Mr. Calero points to fifteen Cardone employees who he claims are similarly situated to him but received more favorable treatment. These employees committed level four offenses other than falsifying time and were not terminated. See generally Pl.'s Ex. R, Discipline Records. Four of these individuals-Reynaldo Castellanos, Fatmir Licaj, Daniel Zeyger, and Varghese Parambath-worked at the same facility as Mr. Calero. Ex. 1 to Def.'s Reply 1, Cherian Dec. ¶ 6; Pl.'s Ex. R, Discipline Records at CAR000263-64, 270-72, 287. Three of the individuals-Reynaldo Castellanos, Fatmir Licaj, and Varghese Parambath-were disciplined by Ms. Cherian. Pl.'s Ex. R, Discipline Records at CAR000263-64, 270-71, 287. Fatmir Licaj and Carghese Parambath requested FMLA leave at some point while working for Cardone. Ex. 1 to Def.'s Reply, Cherian Dec. ¶ 4. Reynaldo Castellanos was disciplined but not terminated for sexual harassment, which is a level four offense. Pl.'s Ex. R, Discipline Records at CAR000263-64; Pl.'s Counter SUF ¶ 51.

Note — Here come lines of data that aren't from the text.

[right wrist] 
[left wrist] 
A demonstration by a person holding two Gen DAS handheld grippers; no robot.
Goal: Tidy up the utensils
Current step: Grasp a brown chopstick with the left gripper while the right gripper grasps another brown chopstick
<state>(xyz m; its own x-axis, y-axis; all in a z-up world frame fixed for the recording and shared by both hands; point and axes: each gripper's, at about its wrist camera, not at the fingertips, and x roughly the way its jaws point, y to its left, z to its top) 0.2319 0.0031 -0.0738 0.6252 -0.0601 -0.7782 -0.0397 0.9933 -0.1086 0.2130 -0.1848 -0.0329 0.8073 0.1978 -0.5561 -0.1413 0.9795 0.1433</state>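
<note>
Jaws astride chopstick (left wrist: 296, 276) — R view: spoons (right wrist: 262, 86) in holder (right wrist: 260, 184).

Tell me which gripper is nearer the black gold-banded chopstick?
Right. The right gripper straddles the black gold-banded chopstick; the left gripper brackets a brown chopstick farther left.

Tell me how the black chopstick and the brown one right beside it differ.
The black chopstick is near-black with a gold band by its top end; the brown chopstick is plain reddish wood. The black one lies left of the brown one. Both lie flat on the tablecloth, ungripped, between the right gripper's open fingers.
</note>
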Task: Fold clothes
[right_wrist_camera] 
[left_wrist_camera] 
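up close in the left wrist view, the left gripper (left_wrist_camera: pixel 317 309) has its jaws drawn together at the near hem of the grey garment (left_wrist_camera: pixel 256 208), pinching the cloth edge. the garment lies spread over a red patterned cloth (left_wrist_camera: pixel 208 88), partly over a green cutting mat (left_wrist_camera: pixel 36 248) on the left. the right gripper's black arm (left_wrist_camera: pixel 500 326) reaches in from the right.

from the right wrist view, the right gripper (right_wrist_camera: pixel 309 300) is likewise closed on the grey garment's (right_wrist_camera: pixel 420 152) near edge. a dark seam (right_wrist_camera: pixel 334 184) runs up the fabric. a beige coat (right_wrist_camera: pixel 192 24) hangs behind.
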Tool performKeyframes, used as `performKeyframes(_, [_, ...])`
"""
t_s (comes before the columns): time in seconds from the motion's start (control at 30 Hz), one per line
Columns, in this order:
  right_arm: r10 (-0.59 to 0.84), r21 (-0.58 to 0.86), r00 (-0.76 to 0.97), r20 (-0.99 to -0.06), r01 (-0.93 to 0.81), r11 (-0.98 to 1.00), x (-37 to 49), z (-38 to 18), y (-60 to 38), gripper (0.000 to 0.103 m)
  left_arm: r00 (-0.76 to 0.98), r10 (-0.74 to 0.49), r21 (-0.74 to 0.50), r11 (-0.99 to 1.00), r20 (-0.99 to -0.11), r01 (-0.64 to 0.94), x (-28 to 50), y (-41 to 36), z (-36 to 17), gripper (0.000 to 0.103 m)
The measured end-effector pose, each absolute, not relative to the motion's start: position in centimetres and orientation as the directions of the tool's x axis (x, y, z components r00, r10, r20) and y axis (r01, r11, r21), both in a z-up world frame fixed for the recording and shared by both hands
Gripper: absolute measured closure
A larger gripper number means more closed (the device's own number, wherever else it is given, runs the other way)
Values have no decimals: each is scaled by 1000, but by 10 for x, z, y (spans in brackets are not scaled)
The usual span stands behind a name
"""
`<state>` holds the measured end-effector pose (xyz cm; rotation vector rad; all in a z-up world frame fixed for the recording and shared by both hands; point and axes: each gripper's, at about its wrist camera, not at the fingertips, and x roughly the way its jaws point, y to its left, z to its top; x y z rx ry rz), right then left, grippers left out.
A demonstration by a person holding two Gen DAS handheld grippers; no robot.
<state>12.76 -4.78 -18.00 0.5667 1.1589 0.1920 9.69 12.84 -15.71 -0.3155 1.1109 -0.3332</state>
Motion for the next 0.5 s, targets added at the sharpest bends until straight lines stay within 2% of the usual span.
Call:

Shamar Adams, a Cardone employee who has no human resources authority, observed other Cardone employees engage in level four offenses-such as sleeping on the job, bringing weapons into the workplace, and sexually harassing other employees-without being terminated. Pl.'s Counter SUF ¶¶ 54-55; Def.'s Reply SUF ¶¶ 54-55; Pl.'s Ex. P, Adams Dep. Tr. 75:16-24.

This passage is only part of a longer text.